WORKSHOP: Art and Robots [Freud's Unheimlich and the Uncanny Valley]

 An International Workshop at the IEEE International Conference on Robotics and

Automation, Kongresszentrum Karlsruhe, Karlsruhe, Germany, May 10, 2013.
Organized by Ken Goldberg, Heather Knight, and Pericle Salvini.

http://uncannyvalley_icra2013.sssup.it

This one-day workshop at the premier conference for robotics researchers
brings together technologists, artists, and theorists to explore past and
future relationships between art and robotics.

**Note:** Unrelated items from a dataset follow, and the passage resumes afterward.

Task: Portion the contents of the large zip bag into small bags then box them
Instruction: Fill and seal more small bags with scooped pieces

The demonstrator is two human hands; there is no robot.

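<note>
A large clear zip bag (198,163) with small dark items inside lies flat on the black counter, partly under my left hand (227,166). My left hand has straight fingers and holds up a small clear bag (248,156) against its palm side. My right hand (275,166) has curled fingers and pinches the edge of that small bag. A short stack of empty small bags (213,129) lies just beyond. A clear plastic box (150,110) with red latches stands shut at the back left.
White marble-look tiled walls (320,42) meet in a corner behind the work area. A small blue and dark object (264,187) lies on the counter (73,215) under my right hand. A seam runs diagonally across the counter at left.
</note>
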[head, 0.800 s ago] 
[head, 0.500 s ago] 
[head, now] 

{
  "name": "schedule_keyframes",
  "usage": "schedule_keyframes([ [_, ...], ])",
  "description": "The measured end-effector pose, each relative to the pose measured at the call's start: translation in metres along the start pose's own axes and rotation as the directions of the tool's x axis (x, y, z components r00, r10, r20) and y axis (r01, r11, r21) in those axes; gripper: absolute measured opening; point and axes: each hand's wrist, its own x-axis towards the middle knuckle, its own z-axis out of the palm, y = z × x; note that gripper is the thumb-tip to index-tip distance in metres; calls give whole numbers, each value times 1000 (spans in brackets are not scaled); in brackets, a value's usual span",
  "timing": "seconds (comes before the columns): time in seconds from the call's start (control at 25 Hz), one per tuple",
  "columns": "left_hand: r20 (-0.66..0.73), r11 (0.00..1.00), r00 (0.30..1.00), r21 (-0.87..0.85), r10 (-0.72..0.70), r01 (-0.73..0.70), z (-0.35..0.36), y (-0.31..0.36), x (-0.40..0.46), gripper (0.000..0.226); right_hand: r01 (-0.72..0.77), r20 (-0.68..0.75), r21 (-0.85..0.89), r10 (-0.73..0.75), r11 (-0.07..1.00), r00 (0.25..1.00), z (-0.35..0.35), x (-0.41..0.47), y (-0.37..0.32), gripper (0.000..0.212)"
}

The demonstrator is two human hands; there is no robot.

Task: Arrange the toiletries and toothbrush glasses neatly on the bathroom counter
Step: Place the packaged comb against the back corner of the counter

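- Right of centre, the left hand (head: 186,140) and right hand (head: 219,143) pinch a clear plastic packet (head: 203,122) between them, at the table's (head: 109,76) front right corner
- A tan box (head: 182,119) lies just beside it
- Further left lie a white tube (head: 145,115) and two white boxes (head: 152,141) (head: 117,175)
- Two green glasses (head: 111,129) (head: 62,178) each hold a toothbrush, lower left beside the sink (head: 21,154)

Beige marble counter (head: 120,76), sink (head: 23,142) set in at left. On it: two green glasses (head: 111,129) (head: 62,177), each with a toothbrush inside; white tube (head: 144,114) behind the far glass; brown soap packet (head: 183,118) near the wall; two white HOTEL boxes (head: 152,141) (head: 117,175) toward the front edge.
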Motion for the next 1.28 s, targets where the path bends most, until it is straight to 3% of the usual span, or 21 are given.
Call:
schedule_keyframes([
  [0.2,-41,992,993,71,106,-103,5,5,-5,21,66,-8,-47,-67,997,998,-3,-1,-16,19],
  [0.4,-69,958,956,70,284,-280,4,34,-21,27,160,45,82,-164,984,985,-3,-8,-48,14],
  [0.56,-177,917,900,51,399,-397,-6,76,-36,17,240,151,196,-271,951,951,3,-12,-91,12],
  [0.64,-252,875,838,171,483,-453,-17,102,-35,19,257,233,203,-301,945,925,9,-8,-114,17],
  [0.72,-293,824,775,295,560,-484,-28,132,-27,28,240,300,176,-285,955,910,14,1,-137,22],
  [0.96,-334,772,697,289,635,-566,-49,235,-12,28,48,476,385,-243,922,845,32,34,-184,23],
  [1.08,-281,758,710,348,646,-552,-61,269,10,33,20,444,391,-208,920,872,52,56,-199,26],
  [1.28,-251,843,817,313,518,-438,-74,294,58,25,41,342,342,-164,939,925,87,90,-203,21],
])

Artworks involving robots
have a rich and extensive history dating back to the ancient Greeks,
through da Vinci, Jean Tinguely, Nam June Paik, Survival Research Labs,
Jonathon Borofsky, and Stelarc. The workshop references Freud's 1919
aesthetic essay on E.T.A. Hoffman's 1816 horror tale The Sandman (which
includes an automaton as a central character).  Freud's term "Der
Unheimliche" is usually translated as "The Uncanny".  Freud's concept of
the Uncanny is familiar in art history and has been applied to many
novels, paintings, sculptures, and films. The term was also applied to a
phenomenon noted by Masahiro Mori in 1970 where the human psychological
experience of being charmed by animated beings undergoes a steep non-linearity when the animated being is "too close for comfort".